* [Exercise details] First find the line with "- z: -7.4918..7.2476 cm" in the entries below, then set down exactly every line through the line with "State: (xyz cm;", that line included.

* [Working data]
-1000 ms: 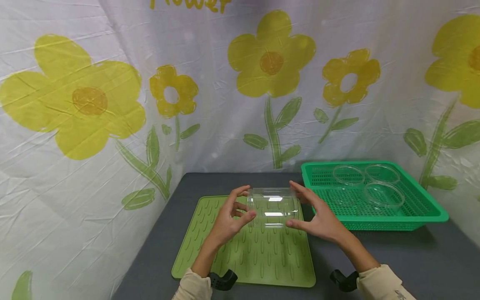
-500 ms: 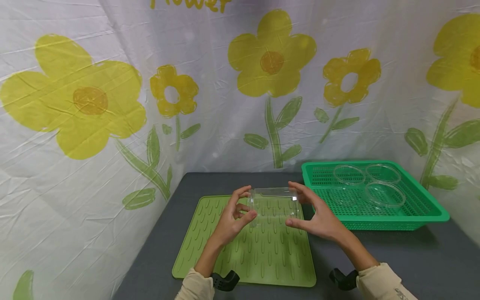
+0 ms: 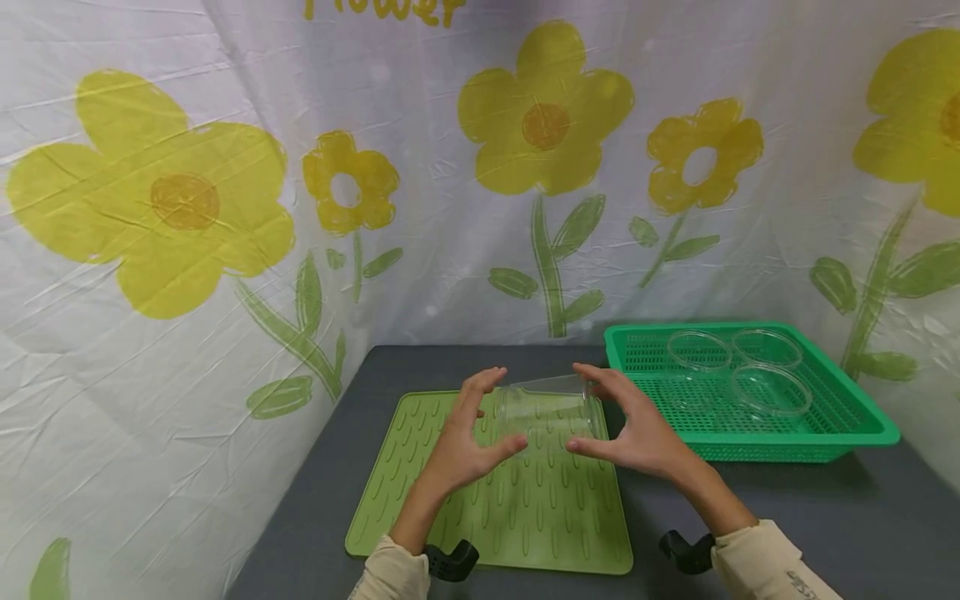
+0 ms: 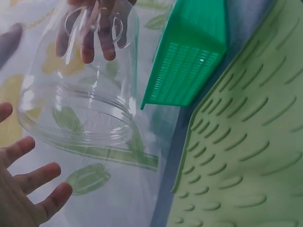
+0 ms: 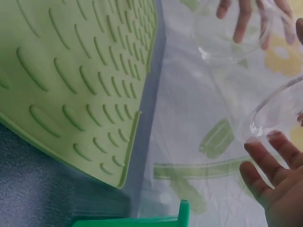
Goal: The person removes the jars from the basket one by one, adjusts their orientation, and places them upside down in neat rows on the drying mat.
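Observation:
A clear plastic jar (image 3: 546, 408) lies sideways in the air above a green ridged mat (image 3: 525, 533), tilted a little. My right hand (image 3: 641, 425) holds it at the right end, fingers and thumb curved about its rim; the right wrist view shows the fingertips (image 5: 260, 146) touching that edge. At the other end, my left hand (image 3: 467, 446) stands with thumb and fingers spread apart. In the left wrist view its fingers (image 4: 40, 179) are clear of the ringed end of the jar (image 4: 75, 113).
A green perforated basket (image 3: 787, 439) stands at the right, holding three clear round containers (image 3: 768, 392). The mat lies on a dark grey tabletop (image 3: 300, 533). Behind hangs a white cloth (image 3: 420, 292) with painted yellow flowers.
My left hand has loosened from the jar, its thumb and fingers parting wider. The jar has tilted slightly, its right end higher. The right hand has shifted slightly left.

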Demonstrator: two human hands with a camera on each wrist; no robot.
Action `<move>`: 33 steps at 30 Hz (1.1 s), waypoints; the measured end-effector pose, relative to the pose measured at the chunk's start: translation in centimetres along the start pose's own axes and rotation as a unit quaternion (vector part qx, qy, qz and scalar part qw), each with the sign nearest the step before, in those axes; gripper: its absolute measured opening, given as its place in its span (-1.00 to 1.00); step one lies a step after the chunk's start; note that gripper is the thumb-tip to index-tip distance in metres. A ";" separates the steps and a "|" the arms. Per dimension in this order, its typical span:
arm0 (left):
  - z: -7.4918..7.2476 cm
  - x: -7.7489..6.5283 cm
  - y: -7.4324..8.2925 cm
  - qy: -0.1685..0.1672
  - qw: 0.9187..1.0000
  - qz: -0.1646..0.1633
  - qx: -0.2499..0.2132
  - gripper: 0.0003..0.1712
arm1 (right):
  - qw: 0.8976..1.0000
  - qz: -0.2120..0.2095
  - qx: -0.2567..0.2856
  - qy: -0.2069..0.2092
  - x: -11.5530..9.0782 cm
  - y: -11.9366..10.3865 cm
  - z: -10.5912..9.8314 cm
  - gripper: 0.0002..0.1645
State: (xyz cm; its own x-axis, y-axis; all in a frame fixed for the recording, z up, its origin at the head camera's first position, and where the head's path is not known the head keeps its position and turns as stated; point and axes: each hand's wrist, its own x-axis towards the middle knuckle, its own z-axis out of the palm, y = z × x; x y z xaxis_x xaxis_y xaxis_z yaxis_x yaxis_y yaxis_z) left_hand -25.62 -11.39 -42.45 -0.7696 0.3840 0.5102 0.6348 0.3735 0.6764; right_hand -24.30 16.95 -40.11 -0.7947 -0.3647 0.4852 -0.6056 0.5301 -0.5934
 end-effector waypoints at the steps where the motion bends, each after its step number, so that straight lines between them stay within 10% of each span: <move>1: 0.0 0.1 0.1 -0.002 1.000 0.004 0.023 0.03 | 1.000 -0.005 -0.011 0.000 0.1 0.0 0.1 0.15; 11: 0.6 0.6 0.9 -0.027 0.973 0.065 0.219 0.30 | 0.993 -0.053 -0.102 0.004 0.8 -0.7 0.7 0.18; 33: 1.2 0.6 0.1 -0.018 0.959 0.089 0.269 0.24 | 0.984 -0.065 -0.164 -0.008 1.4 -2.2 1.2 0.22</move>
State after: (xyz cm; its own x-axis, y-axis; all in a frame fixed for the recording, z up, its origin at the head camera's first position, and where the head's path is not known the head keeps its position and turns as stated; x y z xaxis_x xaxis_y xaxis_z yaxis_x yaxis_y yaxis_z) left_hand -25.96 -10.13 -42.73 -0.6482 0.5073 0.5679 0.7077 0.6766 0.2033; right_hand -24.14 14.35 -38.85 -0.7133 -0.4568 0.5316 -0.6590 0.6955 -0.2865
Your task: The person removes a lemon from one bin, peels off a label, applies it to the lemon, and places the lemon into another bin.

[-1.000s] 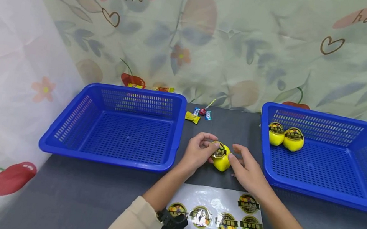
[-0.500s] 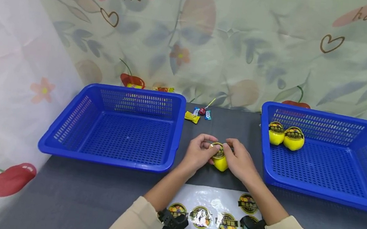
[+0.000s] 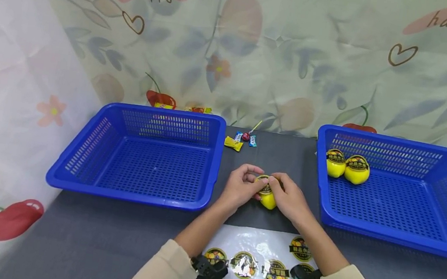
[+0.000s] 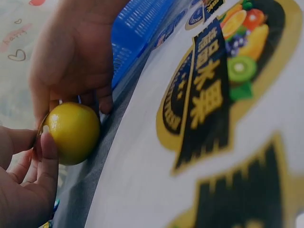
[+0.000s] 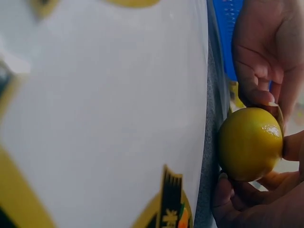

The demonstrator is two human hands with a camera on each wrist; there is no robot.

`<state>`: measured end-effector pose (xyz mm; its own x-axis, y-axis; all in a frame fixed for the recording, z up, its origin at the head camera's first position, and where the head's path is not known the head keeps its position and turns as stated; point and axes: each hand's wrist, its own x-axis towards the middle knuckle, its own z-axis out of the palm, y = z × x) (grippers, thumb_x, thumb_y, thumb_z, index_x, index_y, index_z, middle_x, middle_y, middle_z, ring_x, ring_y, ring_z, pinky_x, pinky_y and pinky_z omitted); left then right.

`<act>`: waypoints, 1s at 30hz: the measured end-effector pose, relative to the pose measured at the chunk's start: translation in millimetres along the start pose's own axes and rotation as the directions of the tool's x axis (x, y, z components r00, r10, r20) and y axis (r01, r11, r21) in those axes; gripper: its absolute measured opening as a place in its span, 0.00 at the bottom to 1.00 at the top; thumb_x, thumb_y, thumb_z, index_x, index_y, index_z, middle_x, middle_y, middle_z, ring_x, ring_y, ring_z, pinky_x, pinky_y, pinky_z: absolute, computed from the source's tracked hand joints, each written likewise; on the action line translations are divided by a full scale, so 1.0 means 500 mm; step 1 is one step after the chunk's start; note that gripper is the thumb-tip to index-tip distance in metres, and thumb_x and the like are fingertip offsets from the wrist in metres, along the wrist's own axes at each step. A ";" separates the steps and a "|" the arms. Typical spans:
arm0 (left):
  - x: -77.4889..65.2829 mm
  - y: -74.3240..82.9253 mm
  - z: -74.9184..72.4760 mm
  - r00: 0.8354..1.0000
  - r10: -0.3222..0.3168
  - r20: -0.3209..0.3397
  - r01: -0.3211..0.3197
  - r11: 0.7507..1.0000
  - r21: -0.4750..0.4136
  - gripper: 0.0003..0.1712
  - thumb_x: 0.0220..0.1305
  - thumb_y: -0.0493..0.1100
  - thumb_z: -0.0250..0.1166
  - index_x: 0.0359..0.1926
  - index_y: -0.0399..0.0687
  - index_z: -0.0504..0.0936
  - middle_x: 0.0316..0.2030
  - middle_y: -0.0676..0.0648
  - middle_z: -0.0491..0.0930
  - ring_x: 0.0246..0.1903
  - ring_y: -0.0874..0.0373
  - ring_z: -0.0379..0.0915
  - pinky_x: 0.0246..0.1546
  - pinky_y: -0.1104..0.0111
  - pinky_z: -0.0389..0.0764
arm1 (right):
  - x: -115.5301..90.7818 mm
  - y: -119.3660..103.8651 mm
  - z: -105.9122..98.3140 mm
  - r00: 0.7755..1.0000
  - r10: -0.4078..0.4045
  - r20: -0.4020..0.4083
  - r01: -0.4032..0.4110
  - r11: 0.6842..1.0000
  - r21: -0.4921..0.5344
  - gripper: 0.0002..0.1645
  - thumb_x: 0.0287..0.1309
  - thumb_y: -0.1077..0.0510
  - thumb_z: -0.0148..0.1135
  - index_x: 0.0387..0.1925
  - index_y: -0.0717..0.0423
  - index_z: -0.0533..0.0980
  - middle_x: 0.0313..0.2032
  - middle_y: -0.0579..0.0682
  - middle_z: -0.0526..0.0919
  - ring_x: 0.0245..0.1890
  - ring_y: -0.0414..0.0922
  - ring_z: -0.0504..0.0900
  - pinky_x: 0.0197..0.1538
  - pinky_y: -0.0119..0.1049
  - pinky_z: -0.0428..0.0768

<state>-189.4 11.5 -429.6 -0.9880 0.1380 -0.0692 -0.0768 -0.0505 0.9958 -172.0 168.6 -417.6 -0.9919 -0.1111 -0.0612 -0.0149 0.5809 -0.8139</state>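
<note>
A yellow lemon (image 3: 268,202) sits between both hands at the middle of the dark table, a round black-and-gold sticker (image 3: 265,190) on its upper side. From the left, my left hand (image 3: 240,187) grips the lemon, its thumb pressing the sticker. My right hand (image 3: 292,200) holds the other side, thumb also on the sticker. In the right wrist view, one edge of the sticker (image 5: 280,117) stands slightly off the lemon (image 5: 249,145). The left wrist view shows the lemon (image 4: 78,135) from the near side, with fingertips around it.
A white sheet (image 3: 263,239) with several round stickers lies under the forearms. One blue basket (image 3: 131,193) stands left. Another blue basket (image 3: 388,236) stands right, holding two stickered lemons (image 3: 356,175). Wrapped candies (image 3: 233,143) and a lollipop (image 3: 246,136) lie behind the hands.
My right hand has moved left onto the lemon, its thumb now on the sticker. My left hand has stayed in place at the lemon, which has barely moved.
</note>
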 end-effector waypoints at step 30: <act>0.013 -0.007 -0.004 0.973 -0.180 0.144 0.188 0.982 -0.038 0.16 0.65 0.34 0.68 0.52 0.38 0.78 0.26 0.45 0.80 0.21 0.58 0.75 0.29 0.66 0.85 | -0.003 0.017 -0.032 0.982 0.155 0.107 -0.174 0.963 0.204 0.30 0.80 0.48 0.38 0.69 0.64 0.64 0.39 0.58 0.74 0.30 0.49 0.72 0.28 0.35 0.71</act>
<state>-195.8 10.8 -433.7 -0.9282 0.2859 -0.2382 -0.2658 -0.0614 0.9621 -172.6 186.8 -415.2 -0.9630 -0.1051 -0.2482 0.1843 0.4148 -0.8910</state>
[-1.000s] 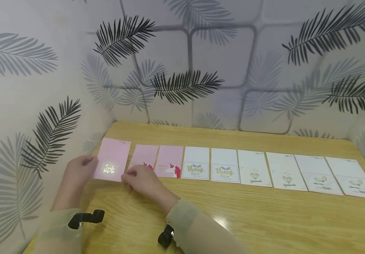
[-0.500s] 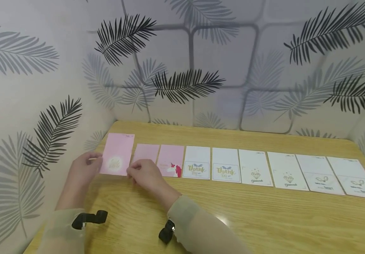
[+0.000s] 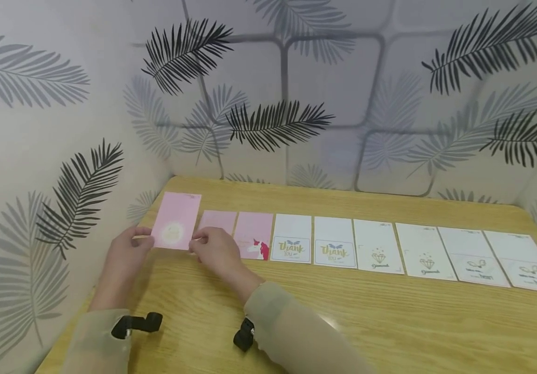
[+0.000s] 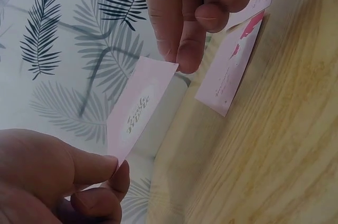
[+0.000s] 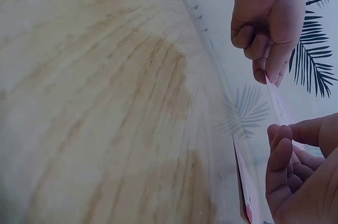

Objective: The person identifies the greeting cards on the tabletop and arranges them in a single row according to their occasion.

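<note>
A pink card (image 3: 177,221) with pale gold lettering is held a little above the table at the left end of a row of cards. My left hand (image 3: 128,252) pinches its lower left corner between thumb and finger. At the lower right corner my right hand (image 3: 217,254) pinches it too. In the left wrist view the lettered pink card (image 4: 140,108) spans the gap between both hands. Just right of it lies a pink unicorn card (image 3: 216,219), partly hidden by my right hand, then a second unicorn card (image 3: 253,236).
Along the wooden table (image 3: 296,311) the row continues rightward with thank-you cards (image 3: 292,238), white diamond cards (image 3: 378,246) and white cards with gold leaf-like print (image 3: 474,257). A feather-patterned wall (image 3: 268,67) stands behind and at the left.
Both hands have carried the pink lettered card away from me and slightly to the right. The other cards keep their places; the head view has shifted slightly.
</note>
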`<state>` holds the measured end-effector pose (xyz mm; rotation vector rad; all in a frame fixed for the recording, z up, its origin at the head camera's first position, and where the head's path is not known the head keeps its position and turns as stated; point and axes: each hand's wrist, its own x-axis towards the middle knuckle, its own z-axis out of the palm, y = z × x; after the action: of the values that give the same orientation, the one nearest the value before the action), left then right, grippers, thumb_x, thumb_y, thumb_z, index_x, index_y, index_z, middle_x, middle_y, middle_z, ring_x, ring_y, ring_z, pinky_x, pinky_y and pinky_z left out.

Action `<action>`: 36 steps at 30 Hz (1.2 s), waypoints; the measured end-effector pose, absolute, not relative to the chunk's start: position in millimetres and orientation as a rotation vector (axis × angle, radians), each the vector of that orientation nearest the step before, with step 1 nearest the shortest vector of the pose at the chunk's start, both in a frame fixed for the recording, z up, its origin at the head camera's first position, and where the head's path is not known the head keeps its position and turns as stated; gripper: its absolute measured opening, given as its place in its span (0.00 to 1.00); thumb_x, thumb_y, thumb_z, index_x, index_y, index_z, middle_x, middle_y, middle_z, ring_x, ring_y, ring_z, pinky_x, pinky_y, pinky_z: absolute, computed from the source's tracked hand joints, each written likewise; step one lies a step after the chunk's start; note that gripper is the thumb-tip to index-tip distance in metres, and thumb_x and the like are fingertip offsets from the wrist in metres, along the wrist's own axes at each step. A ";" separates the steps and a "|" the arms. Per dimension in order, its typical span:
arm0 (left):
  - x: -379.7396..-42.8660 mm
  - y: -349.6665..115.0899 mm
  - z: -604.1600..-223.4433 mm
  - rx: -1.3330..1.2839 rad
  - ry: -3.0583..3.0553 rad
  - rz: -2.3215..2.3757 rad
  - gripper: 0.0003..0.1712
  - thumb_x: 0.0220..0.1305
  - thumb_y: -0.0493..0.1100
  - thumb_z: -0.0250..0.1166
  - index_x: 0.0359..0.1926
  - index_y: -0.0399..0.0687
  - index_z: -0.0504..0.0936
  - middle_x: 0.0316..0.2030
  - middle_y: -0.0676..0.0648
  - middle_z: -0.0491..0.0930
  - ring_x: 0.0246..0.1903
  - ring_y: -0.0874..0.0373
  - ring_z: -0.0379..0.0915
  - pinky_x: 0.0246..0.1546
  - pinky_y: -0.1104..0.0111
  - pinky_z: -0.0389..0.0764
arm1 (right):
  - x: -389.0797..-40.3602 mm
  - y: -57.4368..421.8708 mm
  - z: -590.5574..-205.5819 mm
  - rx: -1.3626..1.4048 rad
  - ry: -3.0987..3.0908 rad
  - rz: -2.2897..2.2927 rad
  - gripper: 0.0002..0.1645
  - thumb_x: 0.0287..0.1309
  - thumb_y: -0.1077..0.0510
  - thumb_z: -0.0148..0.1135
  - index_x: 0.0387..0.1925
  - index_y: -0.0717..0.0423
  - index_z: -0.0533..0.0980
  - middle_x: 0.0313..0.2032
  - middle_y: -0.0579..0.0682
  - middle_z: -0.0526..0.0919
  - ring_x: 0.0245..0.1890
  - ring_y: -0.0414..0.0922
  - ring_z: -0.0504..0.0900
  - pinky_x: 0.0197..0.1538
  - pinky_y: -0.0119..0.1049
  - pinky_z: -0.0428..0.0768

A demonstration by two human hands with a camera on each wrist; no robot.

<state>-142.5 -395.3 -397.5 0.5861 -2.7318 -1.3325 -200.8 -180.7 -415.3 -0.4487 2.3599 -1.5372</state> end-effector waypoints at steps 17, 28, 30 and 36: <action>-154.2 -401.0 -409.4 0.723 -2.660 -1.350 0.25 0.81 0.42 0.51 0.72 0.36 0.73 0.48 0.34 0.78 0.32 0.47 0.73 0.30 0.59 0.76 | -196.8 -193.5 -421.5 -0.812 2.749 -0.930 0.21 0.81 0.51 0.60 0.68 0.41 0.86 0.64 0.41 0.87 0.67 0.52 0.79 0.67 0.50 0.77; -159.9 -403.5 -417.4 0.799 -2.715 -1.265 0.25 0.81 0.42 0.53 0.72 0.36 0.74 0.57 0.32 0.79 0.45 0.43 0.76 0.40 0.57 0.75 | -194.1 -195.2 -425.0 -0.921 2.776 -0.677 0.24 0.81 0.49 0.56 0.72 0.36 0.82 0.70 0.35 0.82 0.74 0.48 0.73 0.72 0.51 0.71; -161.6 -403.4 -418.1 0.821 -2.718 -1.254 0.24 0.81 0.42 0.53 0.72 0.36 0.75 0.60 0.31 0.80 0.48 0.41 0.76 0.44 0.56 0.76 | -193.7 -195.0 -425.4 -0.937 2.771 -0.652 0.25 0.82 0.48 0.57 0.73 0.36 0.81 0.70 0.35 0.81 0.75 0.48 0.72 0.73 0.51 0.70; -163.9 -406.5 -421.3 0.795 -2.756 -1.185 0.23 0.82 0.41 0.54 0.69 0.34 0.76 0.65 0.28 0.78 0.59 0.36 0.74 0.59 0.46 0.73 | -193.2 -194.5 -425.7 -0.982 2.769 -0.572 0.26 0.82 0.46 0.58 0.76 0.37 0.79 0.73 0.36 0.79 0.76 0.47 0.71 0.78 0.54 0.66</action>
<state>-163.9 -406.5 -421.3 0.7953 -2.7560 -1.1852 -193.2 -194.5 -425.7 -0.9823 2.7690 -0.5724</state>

* [Your response]
  - z: -7.4918..7.2476 cm
  - x: -7.7489..6.5283 cm
  - y: -7.4324..8.2925 cm
  - qy: -0.1685..0.1672
  - qw: 0.9187..1.0000
  - qz: -0.1646..0.1633
  - qx: -0.2499..0.2132
  - gripper: 0.0003..0.1712
arm1 (right):
  - qw: 0.8976..1.0000
  - qz: -0.2120..0.2095
  - qx: -0.2567..0.2856
  - qy: -0.2069..0.2092
  - x: -11.5530..9.0782 cm
  - y: -11.9366..10.3865 cm
  - z: -10.5912..9.8314 cm
  - gripper: 0.0002..0.1645
State: (xyz cm; its own x-axis, y-axis; all in a frame fixed for the recording, z up, its origin at the head camera's first position, and where the head's path is not known the head keeps its position and turns as stated; point and axes: each hand's wrist, its own x-axis towards the middle knuckle, its own z-axis out of the palm, y = z × x; x y z xaxis_x xaxis_y xaxis_z yaxis_x yaxis_y yaxis_z) left_hand -25.62 -11.39 -42.45 -0.7696 0.3840 0.5102 0.6348 0.3735 0.6764; right_hand -24.30 16.95 -40.11 -0.7947 -0.3647 0.4852 -0.6056 0.5301 -0.5934

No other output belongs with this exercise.